## Instructions to follow
Return the data word for word. Pictures are to be omitted.

[Collected data entries]

__________________________________________________

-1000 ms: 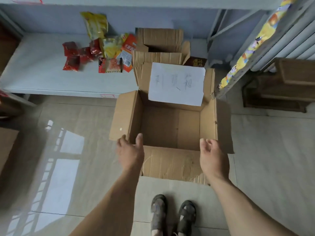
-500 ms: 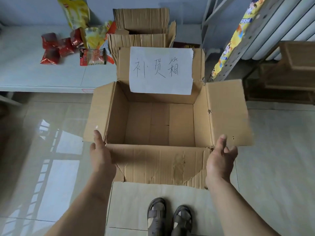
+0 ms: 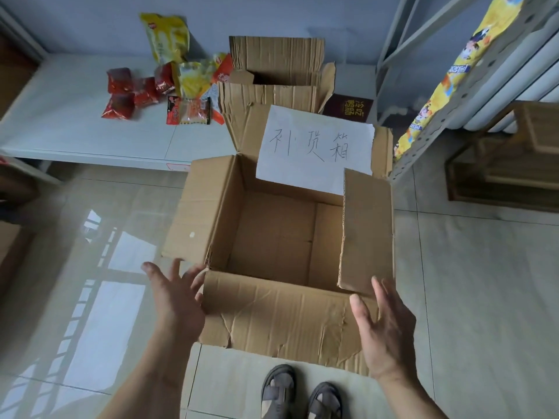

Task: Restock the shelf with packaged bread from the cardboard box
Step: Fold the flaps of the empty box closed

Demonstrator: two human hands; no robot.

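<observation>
Glossy pale floor tiles (image 3: 90,297) lie under an open cardboard box (image 3: 272,313) whose inside looks bare, with a handwritten paper sheet (image 3: 314,149) on its far flap. Left hand (image 3: 175,300) hangs spread at the near left corner, fingers straight, possibly brushing the flap. Right hand (image 3: 384,331) is open beside the upright right flap, holding nothing. Snack packets (image 3: 181,83), red and yellow, lie on the low white shelf (image 3: 75,131) beyond, beside a second box (image 3: 275,74)
</observation>
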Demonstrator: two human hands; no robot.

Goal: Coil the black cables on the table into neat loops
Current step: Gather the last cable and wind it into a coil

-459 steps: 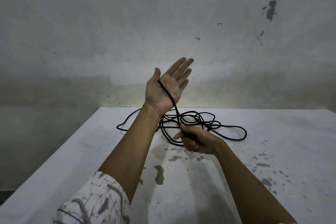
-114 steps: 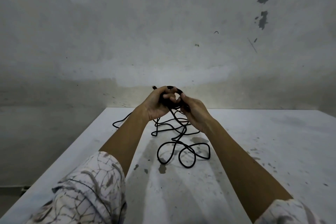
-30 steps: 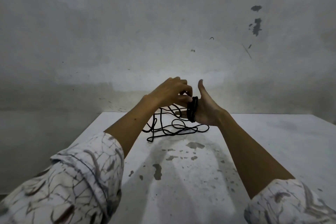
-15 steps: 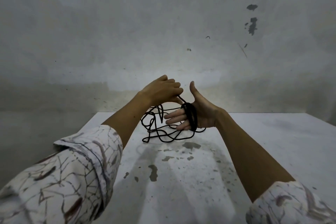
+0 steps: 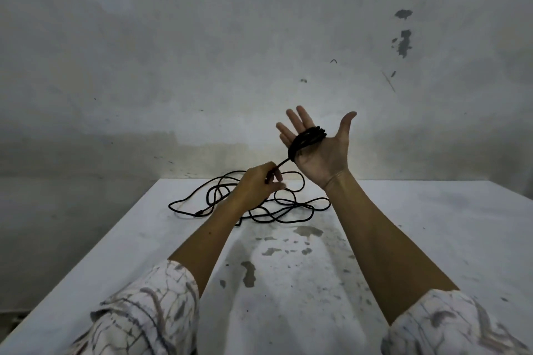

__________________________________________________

## Answer to the problem
-1000 ms: 
-500 ms: 
+0 ms: 

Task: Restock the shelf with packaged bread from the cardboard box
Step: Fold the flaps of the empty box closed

Demonstrator: two human hands; no robot.

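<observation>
Glossy pale floor tiles (image 3: 90,297) lie under an open cardboard box (image 3: 272,313) whose inside looks bare, with a handwritten paper sheet (image 3: 314,149) on its far flap. Left hand (image 3: 175,300) hangs spread at the near left corner, fingers straight, possibly brushing the flap. Right hand (image 3: 384,331) is open beside the upright right flap, holding nothing. Snack packets (image 3: 181,83), red and yellow, lie on the low white shelf (image 3: 75,131) beyond, beside a second box (image 3: 275,74)
</observation>
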Demonstrator: two human hands; no robot.

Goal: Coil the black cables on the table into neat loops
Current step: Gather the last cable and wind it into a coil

-459 steps: 
-114 steps: 
-30 steps: 
-15 steps: 
+0 steps: 

This is the complete answer.